- **AIM OF THE TASK**:
Give back, exactly as written, the lines of the listing from the top through the line holding "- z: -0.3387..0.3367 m", and nothing more. Exclude pictures.

- **DATASET SECTION**:
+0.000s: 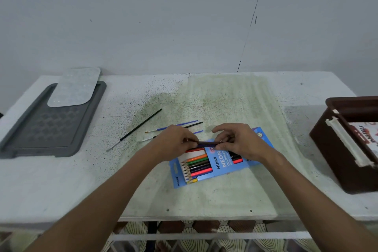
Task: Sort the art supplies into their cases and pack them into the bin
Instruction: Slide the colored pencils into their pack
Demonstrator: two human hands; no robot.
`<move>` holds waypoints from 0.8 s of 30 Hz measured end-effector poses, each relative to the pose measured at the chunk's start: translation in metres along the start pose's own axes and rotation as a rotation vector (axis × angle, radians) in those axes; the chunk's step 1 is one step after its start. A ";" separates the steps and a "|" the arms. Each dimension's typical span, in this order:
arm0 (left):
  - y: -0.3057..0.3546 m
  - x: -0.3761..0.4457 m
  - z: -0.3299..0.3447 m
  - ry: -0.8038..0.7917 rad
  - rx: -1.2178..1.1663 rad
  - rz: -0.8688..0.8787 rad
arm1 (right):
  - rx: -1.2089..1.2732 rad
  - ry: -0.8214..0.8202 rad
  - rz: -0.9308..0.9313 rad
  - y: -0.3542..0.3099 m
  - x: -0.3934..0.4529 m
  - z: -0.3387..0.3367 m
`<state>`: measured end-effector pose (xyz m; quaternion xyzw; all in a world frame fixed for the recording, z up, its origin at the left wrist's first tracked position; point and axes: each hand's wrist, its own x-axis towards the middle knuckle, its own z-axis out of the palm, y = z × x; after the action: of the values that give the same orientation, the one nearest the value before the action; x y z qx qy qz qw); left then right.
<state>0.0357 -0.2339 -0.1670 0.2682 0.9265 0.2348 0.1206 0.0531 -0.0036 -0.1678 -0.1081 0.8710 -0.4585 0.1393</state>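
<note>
My left hand (173, 142) and right hand (241, 141) pinch one dark pencil (207, 143) by its ends above the blue pencil case (219, 164); four brushes (141, 127) lie just behind, a grey tray (30, 135) far left, one brown bin (331, 149) right

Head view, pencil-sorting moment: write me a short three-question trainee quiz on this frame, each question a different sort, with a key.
1. True or false: the left hand and right hand each hold one end of a dark pencil above the blue pencil case.
2. Multiple choice: where do the loose paintbrushes lie? A. in the brown bin B. on the table, beyond the left hand C. on the grey tray
3. Fill in: the word printed largest on the case is ____.

Key: 1 true; 2 B; 3 NEON.
</note>
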 end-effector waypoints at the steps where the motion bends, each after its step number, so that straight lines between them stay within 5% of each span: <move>1: -0.002 -0.002 -0.001 -0.020 0.001 -0.017 | -0.006 0.000 0.008 0.003 0.000 -0.002; 8: 0.000 0.004 -0.008 -0.119 0.223 -0.091 | -0.055 0.006 0.012 0.005 0.000 -0.010; 16: 0.031 0.005 0.002 0.032 0.495 0.153 | 0.157 0.020 -0.020 0.001 0.003 -0.011; 20: 0.026 -0.013 0.010 0.044 0.460 0.120 | 0.152 -0.018 -0.022 -0.001 -0.001 -0.009; 24: 0.007 -0.045 0.017 0.054 0.309 -0.007 | -0.108 -0.016 -0.066 0.003 -0.009 -0.012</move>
<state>0.0814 -0.2475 -0.1739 0.2740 0.9554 0.0963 0.0537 0.0574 0.0103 -0.1627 -0.1475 0.8895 -0.4141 0.1249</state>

- **YOUR SOLUTION**:
+0.000s: 
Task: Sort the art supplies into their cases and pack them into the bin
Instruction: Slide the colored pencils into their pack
Demonstrator: two human hands; no robot.
`<move>` holds waypoints from 0.8 s of 30 Hz measured end-effector poses, each relative to the pose measured at the chunk's start: translation in metres along the start pose's own axes and rotation as a rotation vector (axis × angle, radians) in those axes; the chunk's step 1 is one step after its start. A ";" separates the steps and a "|" the arms. Each dimension's typical span, in this order:
arm0 (left):
  - y: -0.3057..0.3546 m
  - x: -0.3761..0.4457 m
  - z: -0.3299..0.3447 m
  - ry: -0.8038..0.7917 rad
  - rx: -1.2178..1.1663 rad
  - rz: -0.8688..0.8787 rad
arm1 (right):
  - rx: -1.2089..1.2732 rad
  - ry: -0.8214..0.8202 rad
  - rz: -0.9308..0.9313 rad
  - y: -0.3542..0.3099 m
  - x: -0.3934..0.4529 m
  - z: -0.3387..0.3367 m

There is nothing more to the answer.